Mocking Technique that allows to write tests for components that have dependencies. In general every class should focus on a single task only, and delegate everything else to other classes or external services, such as a database for example. If the real dependency is used (or the real database, or whatever) during a unit test, the principle of testing a unit in isolation is violated. During a unit test that uses a dependency, you have to assume that the dependencies of that SUT are implemented and tested correctly and do what they are supposed to do. The real dependency though is

used only during integration testing between already tested SUTs using mockups. This means that we don’t depend on external/internal dependencies when writing unit tests, because we create fake copies of the real dependency.

Don’t instantiate dependencies directly! Use them through abstractions (interfaces or abstract classes).

Stub: an answer from a dependency that is given to the method under test, useful only in that specific context.

An example of stubbing is: if a SUT uses a database method/query getAllElements() and we want to test the behavior of the SUT for a single element database, then we mock the database and the stub will be a getAllElements() that returns a list with only one element.

Testing the state means writing tests that verify:

• the value returned by a method under test is as expected;
• after calling a method the state of an object has changed as expected;
• a combination of both.

During a test for a SUT that interacts with a collaborator (a dependency) we need to

test the interaction between the SUT and that specific collaborator. In particular the SUT will interact with the mock.
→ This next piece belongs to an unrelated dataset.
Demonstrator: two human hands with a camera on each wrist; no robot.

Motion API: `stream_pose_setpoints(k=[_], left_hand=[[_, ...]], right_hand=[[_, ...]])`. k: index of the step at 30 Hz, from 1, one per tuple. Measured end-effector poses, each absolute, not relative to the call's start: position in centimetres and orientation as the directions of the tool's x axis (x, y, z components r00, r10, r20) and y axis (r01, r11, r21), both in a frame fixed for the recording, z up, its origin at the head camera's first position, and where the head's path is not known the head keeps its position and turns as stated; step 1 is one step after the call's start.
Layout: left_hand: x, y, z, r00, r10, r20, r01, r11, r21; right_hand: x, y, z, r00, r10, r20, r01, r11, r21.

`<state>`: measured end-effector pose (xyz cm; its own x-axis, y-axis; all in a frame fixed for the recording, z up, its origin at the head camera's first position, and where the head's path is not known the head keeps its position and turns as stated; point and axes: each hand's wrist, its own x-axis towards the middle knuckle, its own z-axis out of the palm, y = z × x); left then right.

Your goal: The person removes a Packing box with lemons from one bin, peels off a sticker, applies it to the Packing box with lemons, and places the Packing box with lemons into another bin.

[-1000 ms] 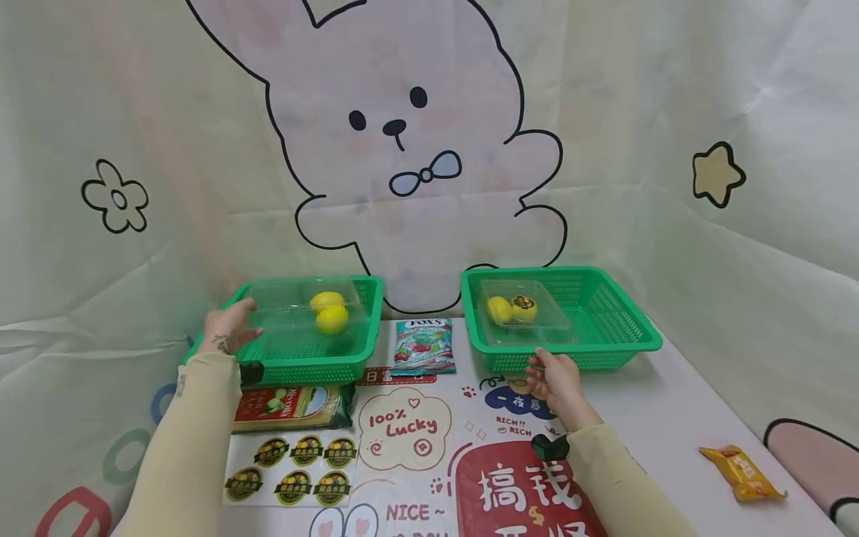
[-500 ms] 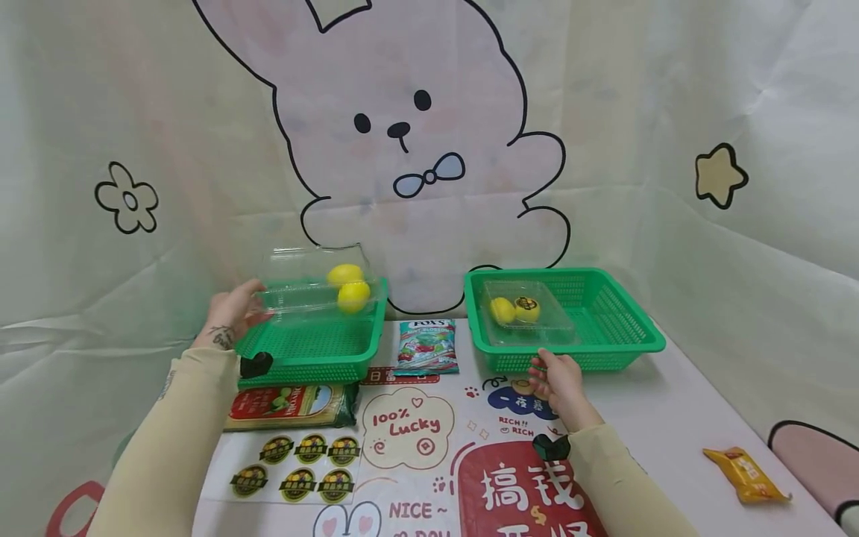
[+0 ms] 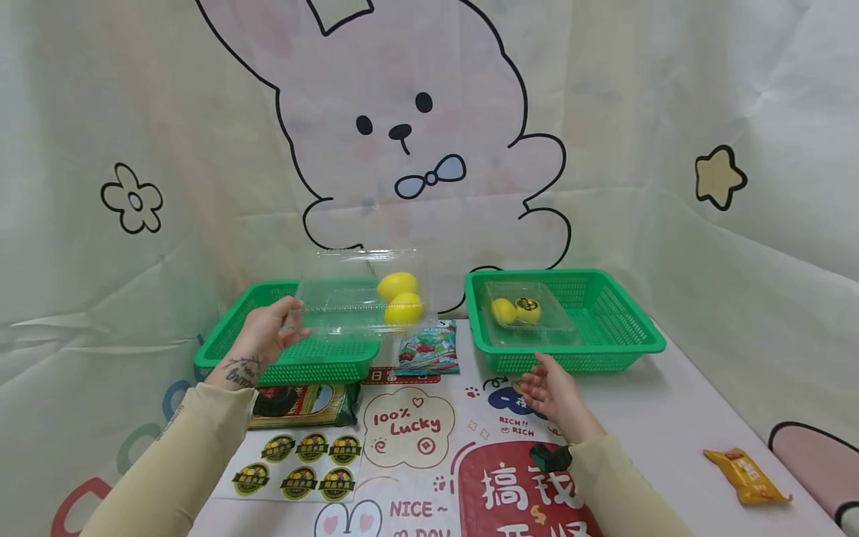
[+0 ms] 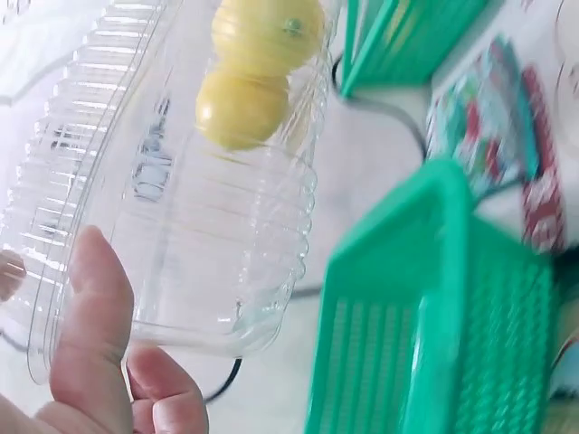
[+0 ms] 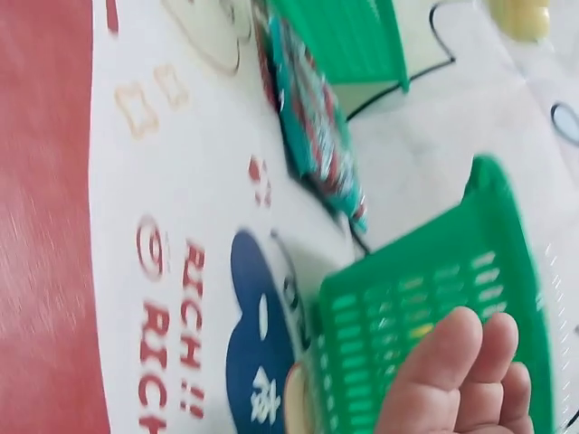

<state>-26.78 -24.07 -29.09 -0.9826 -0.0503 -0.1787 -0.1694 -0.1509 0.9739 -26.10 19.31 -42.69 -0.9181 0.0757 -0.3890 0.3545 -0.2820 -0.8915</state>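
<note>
My left hand [image 3: 268, 335] pinches the left end of a clear plastic clamshell container [image 3: 335, 302], lifted above the left green basket [image 3: 302, 373]. Two yellow lemons [image 3: 403, 308] rest together at the container's far right end. The left wrist view shows the thumb and fingers gripping the clear container [image 4: 217, 217] by its edge. Just in front of the right green basket [image 3: 604, 347], my right hand [image 3: 560, 395] holds nothing, its fingers relaxed. Inside that basket sits another clear container [image 3: 543, 335] with two lemons, one bearing a round dark sticker.
A teal candy bag [image 3: 428, 354] stands between the baskets. In front of the left basket lie a red-and-green packet [image 3: 318, 406] and a sticker sheet [image 3: 288, 470]. An orange snack packet [image 3: 746, 476] lies at the right. Printed curtains surround the table.
My left hand has lifted the container with lemons out of the left basket and moved it rightward, partly in front of the candy bag. The right hand has shifted only slightly.
</note>
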Motion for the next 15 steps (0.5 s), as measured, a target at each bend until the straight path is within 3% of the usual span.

Manual mocking and stubbing is possible but it takes time. We need a tool: mockito.

To create a mock object simply import import static org.mockito.Mockito.*; and then use, e.g. for a database:

Database database = mock(Database.class);

mock takes as an argument an abstract class or an interface and creates on the fly a mock object of that class.
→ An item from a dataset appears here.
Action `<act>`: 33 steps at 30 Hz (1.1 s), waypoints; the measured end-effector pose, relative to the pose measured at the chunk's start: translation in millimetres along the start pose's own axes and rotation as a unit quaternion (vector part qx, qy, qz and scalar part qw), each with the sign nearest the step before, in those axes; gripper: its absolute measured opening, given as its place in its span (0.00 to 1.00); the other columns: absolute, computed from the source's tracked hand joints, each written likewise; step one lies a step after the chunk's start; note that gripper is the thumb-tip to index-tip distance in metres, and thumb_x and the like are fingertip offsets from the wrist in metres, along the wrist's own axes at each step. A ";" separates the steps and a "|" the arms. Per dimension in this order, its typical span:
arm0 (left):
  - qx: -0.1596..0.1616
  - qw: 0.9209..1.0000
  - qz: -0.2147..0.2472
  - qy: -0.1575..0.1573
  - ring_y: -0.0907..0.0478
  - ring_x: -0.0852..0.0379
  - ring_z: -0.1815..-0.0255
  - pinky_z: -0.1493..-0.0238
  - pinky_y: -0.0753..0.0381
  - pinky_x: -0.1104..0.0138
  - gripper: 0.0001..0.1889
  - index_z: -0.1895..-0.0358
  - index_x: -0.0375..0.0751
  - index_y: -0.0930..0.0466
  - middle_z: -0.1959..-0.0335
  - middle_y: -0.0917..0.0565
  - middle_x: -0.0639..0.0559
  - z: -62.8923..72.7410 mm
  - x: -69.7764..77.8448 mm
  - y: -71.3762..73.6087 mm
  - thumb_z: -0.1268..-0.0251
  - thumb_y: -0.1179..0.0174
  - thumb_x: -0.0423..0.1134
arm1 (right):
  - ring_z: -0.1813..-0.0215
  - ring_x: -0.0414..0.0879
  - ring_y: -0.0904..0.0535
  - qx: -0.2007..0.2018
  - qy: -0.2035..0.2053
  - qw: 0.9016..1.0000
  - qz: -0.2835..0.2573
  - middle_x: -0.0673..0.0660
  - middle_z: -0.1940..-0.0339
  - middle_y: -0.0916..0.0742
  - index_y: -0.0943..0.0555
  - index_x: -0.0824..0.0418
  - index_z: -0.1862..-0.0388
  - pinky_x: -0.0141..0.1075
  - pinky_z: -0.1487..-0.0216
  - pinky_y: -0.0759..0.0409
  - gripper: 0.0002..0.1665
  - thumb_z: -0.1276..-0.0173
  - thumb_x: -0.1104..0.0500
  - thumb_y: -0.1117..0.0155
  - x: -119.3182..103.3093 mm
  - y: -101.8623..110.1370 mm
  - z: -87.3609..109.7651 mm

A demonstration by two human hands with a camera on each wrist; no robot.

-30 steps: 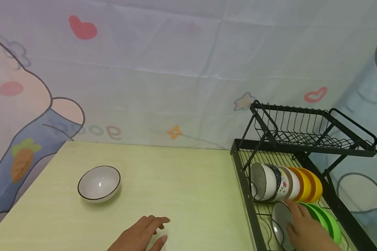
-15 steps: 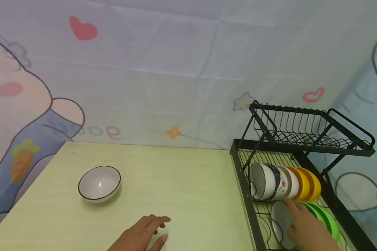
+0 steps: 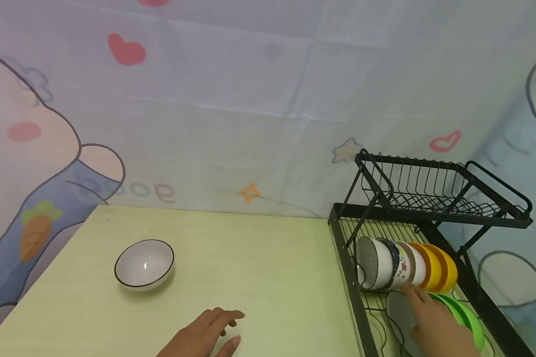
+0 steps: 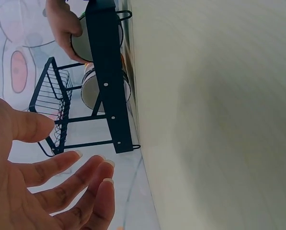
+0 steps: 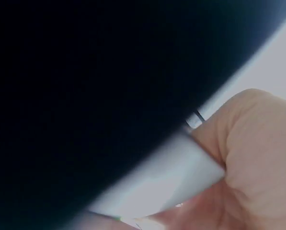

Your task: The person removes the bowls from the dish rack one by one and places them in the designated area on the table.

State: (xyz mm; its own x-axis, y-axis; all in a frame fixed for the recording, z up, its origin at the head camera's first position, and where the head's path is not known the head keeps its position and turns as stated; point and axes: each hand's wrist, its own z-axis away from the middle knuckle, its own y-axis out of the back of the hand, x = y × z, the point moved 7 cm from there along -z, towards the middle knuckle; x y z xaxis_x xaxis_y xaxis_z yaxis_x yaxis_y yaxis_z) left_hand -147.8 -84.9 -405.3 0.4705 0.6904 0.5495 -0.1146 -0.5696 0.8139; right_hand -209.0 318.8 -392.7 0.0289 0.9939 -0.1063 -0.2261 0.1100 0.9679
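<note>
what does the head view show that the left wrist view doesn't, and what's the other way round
Only the head view: the lone white bowl on the table, and the carrot print on the backdrop.

Only the left wrist view: the palm side of the left hand; the head view gives its back.

Both: parts of the two hands, the table, the backdrop and the black rack, plus the right hand holding a dark-rimmed dish in it.
</note>
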 end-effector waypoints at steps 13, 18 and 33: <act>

The process of stubbing is implemented through: when(method_is_called()).thenReturn(object_to_return);

For example in the database example we can:

when(database.getAllElements()).thenReturn(listOfElements);

Repository pattern: a way to implement the Data Access Layer (DAL) in a layered architecture. It implements the logic for accessing the database by providing methods to access and modify records.
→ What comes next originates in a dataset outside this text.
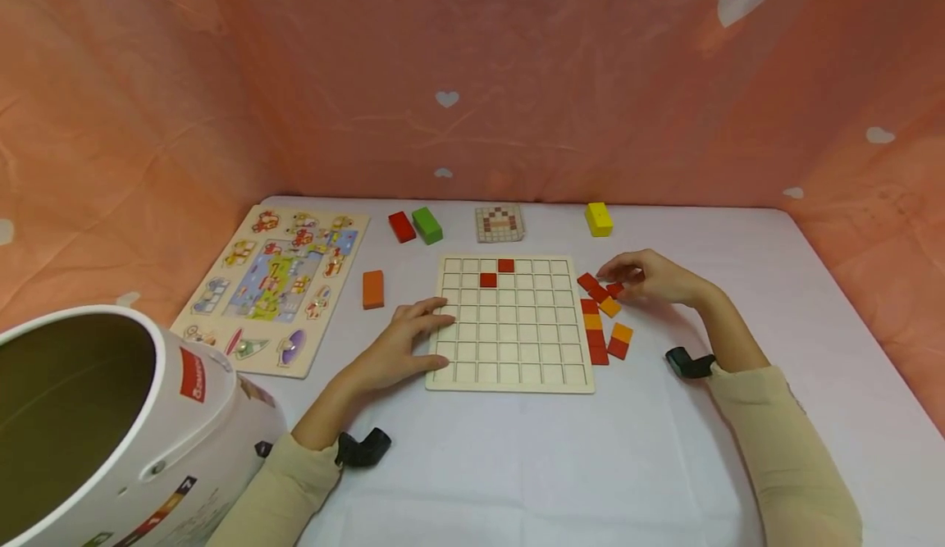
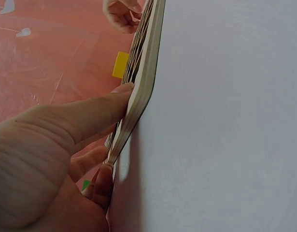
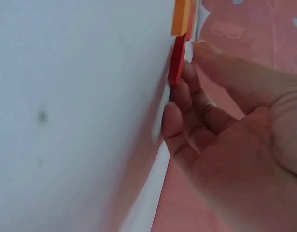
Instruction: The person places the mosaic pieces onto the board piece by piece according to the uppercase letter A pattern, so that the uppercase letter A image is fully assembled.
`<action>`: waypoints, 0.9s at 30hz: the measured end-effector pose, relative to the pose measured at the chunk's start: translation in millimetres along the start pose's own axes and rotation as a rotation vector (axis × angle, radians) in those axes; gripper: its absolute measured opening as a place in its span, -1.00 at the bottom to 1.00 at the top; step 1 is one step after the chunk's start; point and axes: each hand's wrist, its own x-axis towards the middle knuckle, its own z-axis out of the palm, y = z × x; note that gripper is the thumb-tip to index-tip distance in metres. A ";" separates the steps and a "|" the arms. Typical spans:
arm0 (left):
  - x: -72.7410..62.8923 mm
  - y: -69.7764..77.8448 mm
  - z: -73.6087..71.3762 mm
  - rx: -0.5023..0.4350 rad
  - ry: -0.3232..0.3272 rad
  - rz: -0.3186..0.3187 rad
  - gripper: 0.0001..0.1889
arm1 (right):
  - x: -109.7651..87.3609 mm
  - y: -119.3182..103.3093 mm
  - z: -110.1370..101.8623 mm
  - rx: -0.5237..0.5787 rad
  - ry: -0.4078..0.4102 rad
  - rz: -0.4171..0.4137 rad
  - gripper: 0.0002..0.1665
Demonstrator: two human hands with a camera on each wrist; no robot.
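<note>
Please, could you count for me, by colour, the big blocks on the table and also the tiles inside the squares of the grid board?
Red block: 1
Green block: 1
Yellow block: 1
Orange block: 1
Red tiles in the squares of the grid board: 2
Total: 6

Grid board (image 1: 511, 350) looks like plain pale wood, pretty matt. The little tiles (image 1: 596, 338) seem smooth and painted. Puzzle board (image 1: 312, 334) looks wooden too, printed on top. Bucket (image 1: 199, 440) is smooth, slightly shiny; backdrop (image 1: 517, 55) is crinkly, sheeny sheeting; tablecloth (image 1: 458, 448) and sleeves (image 1: 782, 440) look like matt fabric.
</note>
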 end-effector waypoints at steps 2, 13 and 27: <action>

There is another tool that is useful to verify that some specific methods are called. This is called spy and it’s used by invoking the spy

method upon creation of an object within a test.Employee employee = spy(new Employee("1", 1000));

Then that object is used within a verify method to check whether a specific method is called on that object with some specific parameters.

Mockito can also be used to verify exceptional cases, for example cases in which the application or a specific method should throw an exception when a certain condition is met. Mockito has some syntax to do that, and to force throwing an exception.

Non void methods: when(object.method()).thenThrow(new exception)

Void methods: doThrow(new exception).when(object).method()

GIT Version control system: keeps track of the history of a project in which each element of the history is a snapshot of that project. Everything is stored in a repository. If something goes wrong you can roll back to a specific snapshot to recover.